#### [Task description]
Which lines come from the start of the records through the line that holds "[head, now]"? Write them out word for word.
"""
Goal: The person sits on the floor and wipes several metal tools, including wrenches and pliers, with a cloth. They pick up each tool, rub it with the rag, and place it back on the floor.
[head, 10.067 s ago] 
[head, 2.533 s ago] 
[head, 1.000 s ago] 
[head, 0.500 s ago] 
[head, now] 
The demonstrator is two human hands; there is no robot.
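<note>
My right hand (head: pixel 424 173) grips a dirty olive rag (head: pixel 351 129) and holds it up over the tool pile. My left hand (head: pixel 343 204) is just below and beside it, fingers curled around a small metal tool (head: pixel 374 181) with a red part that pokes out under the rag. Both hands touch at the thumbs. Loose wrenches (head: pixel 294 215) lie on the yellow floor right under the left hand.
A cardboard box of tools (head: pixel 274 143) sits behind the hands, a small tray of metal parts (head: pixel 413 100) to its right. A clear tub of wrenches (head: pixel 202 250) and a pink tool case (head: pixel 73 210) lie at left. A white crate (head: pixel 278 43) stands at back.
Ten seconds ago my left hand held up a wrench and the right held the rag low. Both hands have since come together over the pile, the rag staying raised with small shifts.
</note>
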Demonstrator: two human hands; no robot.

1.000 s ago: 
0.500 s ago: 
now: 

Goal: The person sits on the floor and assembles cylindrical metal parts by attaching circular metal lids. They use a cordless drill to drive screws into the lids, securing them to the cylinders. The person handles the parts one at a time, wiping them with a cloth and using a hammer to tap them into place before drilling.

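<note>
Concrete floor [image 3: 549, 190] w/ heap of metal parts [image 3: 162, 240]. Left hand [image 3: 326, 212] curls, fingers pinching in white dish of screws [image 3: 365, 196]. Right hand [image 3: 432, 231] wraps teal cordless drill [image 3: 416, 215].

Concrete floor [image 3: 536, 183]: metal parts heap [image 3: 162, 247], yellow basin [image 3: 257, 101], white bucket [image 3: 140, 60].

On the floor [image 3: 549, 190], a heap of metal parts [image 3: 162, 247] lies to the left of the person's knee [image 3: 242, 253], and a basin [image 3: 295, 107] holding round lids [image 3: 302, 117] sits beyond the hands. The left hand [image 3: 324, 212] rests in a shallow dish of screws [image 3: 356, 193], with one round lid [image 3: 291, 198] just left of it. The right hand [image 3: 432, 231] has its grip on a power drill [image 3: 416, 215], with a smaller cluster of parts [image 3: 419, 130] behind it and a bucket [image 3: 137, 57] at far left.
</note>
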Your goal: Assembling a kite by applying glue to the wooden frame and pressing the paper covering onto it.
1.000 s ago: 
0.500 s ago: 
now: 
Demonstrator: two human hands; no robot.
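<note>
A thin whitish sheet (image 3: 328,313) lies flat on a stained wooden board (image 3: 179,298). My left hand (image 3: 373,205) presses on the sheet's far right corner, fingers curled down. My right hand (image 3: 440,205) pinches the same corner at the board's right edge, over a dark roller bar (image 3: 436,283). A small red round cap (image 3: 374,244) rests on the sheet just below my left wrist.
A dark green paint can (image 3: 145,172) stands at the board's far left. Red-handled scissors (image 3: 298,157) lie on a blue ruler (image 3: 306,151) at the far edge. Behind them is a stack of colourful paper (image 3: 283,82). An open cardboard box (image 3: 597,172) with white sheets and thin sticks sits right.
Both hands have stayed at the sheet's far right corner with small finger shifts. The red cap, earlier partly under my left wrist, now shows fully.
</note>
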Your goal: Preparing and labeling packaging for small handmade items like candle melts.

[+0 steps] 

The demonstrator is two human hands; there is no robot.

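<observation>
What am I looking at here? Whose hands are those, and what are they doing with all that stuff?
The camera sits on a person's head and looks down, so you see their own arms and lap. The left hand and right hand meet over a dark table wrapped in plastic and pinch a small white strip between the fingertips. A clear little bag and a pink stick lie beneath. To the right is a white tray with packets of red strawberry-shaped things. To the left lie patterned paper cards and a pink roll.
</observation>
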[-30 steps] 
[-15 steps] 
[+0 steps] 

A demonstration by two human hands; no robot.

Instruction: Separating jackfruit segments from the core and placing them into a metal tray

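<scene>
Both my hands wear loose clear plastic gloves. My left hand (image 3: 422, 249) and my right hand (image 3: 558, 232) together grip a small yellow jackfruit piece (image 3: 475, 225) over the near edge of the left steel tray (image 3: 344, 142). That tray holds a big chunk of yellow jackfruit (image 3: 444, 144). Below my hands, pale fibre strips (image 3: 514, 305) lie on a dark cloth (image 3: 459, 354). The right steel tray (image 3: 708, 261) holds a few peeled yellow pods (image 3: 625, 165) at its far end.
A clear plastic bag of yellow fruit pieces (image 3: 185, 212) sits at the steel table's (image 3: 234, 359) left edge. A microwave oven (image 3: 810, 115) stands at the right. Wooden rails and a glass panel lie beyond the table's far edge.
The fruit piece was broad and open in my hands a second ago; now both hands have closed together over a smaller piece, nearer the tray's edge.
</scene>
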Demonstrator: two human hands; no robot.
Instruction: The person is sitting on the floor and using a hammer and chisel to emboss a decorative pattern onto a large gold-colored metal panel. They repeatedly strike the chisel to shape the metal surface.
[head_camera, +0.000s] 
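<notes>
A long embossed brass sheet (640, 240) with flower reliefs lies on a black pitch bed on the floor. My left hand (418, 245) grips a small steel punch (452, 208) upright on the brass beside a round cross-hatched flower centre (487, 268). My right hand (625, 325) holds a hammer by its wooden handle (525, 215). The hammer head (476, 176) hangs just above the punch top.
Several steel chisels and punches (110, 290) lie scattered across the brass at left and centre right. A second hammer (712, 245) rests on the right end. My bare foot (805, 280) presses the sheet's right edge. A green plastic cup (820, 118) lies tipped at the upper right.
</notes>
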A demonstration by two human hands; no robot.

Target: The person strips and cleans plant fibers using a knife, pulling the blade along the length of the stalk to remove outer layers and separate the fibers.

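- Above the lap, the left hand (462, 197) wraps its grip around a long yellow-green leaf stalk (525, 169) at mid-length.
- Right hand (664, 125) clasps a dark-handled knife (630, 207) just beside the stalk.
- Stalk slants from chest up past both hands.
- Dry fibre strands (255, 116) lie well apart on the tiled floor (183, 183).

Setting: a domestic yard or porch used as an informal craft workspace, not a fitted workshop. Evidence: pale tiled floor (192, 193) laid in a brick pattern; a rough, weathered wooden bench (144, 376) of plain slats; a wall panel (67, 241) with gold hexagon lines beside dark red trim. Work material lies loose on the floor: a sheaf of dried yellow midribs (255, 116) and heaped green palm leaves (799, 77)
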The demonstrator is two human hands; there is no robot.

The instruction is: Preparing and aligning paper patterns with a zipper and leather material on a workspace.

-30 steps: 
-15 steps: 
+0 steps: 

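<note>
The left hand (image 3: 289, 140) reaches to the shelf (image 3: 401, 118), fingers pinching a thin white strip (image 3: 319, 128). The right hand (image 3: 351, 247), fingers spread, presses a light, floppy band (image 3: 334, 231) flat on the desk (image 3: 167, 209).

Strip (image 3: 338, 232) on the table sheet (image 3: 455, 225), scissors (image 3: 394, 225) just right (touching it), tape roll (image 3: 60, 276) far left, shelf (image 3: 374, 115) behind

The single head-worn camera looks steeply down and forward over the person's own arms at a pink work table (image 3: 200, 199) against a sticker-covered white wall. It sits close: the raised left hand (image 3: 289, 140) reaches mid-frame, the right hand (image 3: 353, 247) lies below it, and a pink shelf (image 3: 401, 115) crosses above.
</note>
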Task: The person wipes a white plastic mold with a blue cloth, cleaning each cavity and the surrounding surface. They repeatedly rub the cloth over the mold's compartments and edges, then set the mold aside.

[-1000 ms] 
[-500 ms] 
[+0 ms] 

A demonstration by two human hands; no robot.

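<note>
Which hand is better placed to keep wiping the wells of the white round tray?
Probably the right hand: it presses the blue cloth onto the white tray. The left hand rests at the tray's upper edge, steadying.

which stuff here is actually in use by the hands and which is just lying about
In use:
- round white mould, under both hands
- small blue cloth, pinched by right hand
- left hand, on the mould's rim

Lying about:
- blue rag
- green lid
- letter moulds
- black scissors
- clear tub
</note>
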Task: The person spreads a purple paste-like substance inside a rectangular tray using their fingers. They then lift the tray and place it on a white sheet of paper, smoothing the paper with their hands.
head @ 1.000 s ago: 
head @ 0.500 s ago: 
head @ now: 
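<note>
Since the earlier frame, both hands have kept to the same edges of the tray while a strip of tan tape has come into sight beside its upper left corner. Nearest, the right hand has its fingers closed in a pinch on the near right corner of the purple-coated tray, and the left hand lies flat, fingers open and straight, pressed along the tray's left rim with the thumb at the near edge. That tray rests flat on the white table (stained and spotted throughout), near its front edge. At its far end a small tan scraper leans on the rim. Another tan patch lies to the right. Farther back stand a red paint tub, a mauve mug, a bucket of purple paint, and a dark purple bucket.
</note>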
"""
#### [Finished task]
Goal: The person sits on the floor and wipes several metal tools, including wrenches and pliers, with a cloth. They pick up each tool, rub it with the rag, and place it back on the floor.
[head, 10.067 s ago] 
[head, 2.533 s ago] 
[head, 1.000 s ago] 
[head, 0.500 s ago] 
[head, now] 

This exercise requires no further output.